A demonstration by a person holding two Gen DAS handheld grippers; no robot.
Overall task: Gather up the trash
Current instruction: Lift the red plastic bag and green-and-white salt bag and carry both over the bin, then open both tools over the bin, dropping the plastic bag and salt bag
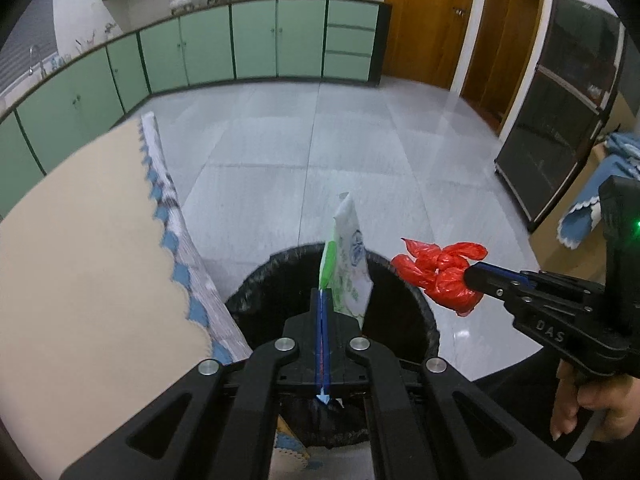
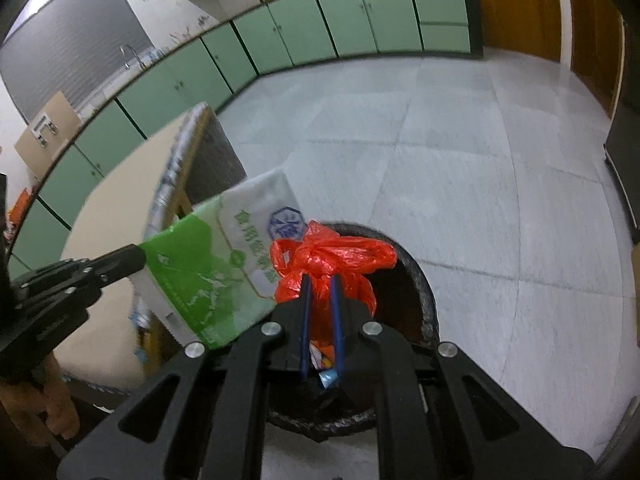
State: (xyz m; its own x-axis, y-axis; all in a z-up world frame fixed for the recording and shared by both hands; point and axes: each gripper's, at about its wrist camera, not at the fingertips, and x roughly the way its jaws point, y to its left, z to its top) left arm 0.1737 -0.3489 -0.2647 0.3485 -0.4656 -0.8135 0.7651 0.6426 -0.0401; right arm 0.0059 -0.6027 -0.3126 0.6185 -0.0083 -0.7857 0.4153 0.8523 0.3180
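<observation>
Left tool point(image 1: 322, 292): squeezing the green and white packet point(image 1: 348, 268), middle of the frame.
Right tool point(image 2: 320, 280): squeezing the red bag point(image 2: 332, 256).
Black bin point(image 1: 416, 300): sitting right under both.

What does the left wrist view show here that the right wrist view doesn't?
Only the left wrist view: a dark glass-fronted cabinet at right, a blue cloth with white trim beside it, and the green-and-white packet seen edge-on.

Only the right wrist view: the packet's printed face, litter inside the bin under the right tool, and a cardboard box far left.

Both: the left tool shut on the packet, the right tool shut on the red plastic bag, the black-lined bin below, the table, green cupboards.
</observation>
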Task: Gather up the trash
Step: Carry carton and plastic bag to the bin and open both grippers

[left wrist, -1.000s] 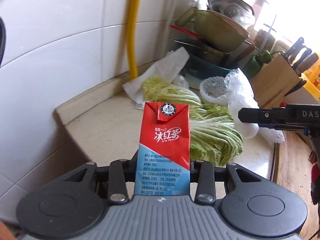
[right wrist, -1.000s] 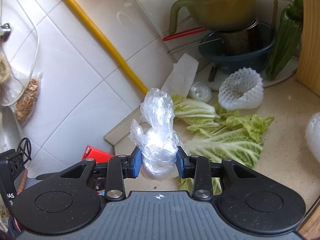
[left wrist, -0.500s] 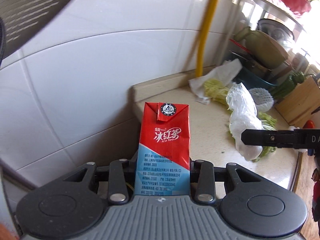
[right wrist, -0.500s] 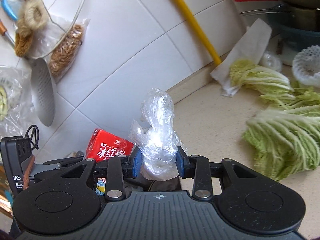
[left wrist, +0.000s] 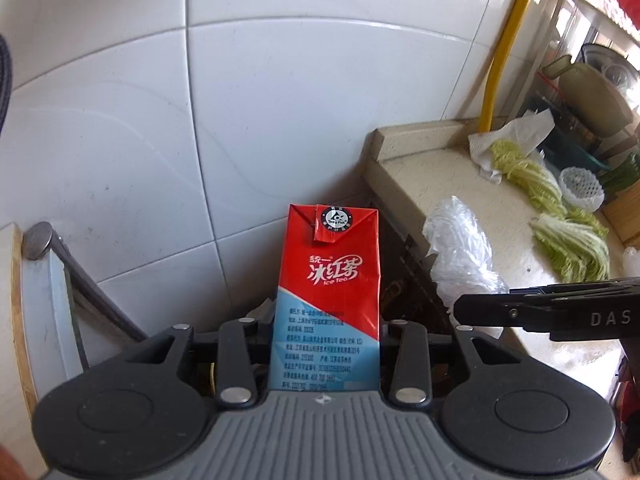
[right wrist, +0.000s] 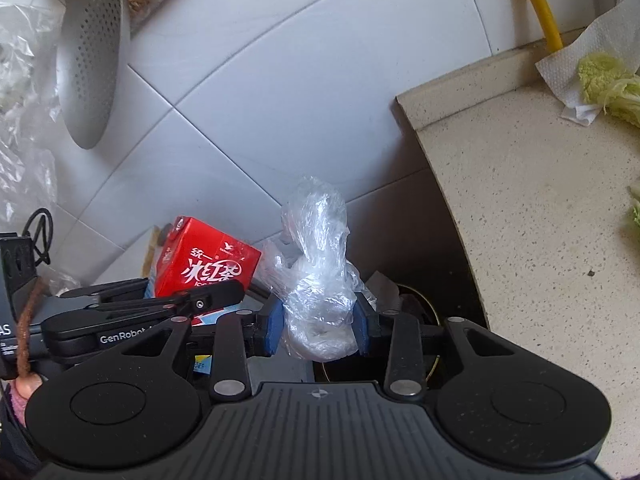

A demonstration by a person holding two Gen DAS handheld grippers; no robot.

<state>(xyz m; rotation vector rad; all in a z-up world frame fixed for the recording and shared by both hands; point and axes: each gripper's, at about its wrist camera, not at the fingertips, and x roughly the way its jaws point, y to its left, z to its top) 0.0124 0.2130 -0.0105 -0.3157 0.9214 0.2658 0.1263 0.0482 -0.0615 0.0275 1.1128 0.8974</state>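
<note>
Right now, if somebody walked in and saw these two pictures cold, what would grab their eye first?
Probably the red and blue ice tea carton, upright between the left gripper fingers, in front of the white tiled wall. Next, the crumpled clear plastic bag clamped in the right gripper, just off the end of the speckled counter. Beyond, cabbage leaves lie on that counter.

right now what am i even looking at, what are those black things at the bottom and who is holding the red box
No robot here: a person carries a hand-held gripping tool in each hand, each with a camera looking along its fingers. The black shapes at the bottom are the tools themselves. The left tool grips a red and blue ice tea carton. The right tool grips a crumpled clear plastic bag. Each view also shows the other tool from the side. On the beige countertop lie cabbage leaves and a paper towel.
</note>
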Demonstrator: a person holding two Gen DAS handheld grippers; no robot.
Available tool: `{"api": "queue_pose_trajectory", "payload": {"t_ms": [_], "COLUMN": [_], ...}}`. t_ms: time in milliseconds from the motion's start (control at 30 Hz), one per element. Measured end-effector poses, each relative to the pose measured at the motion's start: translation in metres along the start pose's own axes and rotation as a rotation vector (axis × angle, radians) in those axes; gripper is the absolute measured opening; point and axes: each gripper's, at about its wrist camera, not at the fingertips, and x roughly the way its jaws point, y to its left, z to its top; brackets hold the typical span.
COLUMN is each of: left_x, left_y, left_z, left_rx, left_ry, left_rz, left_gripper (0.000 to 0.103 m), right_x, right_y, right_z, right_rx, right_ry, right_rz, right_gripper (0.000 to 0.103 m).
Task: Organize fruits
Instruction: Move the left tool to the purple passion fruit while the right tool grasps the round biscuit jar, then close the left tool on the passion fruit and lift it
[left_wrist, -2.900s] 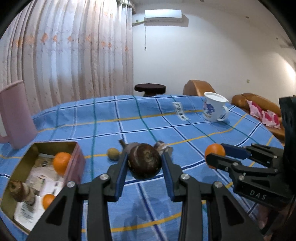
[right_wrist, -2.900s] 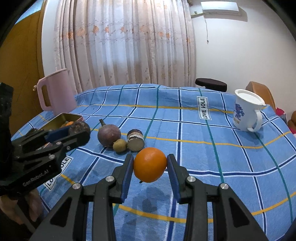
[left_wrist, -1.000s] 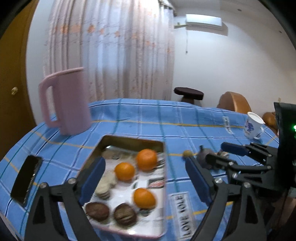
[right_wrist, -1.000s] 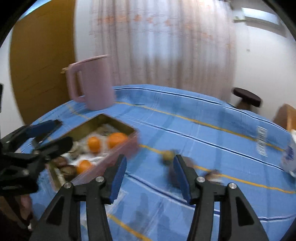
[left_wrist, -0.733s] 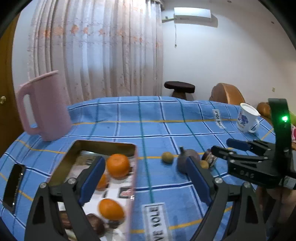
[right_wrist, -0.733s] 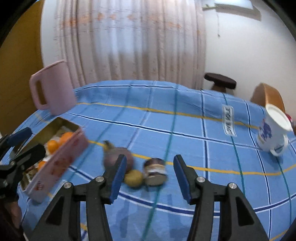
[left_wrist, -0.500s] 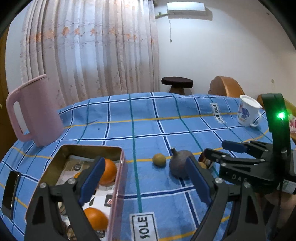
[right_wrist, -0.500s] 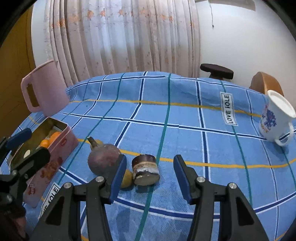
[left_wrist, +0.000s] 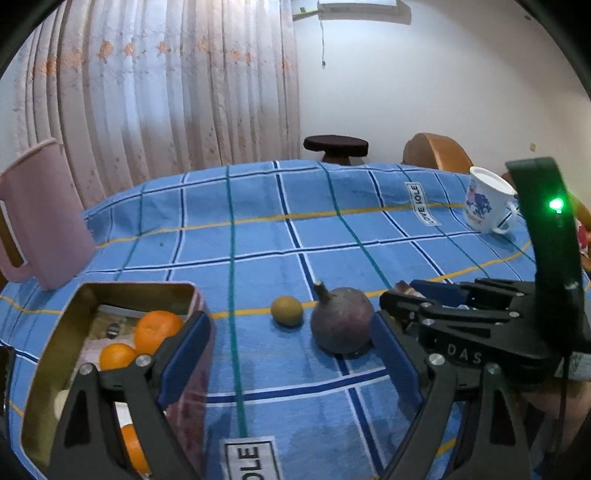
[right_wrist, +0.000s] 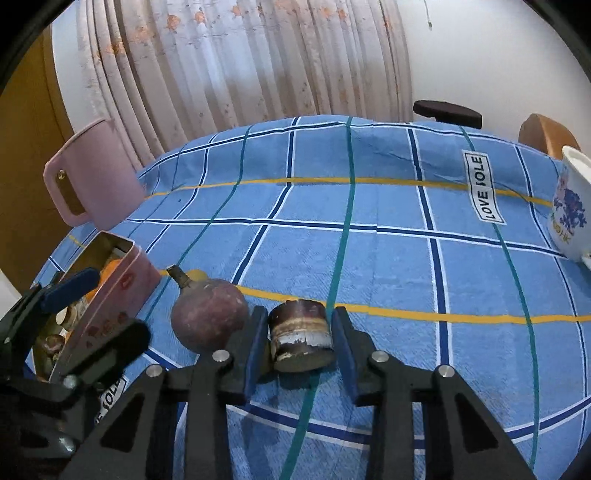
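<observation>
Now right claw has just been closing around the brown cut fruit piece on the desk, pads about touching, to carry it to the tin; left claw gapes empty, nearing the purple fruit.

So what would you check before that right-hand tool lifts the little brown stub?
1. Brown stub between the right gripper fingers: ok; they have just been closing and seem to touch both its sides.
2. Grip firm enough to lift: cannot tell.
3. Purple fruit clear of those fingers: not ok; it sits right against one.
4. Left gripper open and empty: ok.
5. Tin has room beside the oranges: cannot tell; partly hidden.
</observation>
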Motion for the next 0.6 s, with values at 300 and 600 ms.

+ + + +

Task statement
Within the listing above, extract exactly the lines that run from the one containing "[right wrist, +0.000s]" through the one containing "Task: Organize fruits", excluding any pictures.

Exercise output
[right wrist, +0.000s] 

A demonstration by a person holding two Gen DAS handheld grippers; no robot.

<state>(xyz m; rotation vector rad; all in a z-up world frame fixed for the recording and shared by both hands; point and axes: each gripper's, at about its wrist camera, not at the fingertips, and x roughly the way its jaws point, y to its left, z to its top) 0.0124 0.2130 -0.0105 -0.3157 0.9214 0.2658 0.1263 0.0482 -0.0615 0.0275 1.1128 0.8974</state>
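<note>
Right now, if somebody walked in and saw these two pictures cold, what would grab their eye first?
Probably the red and blue ice tea carton, upright between the left gripper fingers, in front of the white tiled wall. Next, the crumpled clear plastic bag clamped in the right gripper, just off the end of the speckled counter. Beyond, cabbage leaves lie on that counter.

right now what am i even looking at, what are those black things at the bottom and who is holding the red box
No robot here: a person carries a hand-held gripping tool in each hand, each with a camera looking along its fingers. The black shapes at the bottom are the tools themselves. The left tool grips a red and blue ice tea carton. The right tool grips a crumpled clear plastic bag. Each view also shows the other tool from the side. On the beige countertop lie cabbage leaves and a paper towel.
</note>
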Demonstrator: a person holding two Gen DAS handheld grippers; no robot.
Available tool: `{"api": "queue_pose_trajectory", "payload": {"t_ms": [_], "COLUMN": [_], ...}}`. t_ms: time in milliseconds from the motion's start (control at 30 Hz), one per element. Measured end-effector poses, each relative to the pose measured at the motion's start: translation in metres along the start pose's own axes and rotation as a rotation vector (axis × angle, radians) in those axes; gripper is the absolute measured opening; point and axes: each gripper's, at about its wrist camera, not at the fingertips, and x roughly the way its jaws point, y to its left, z to its top; brackets hold the typical span.
COLUMN is each of: left_x, left_y, left_z, left_rx, left_ry, left_rz, left_gripper (0.000 to 0.103 m), right_x, right_y, right_z, right_rx, right_ry, right_rz, right_gripper (0.000 to 0.103 m).
Task: Organize fruits

No more output will be given for this exercise.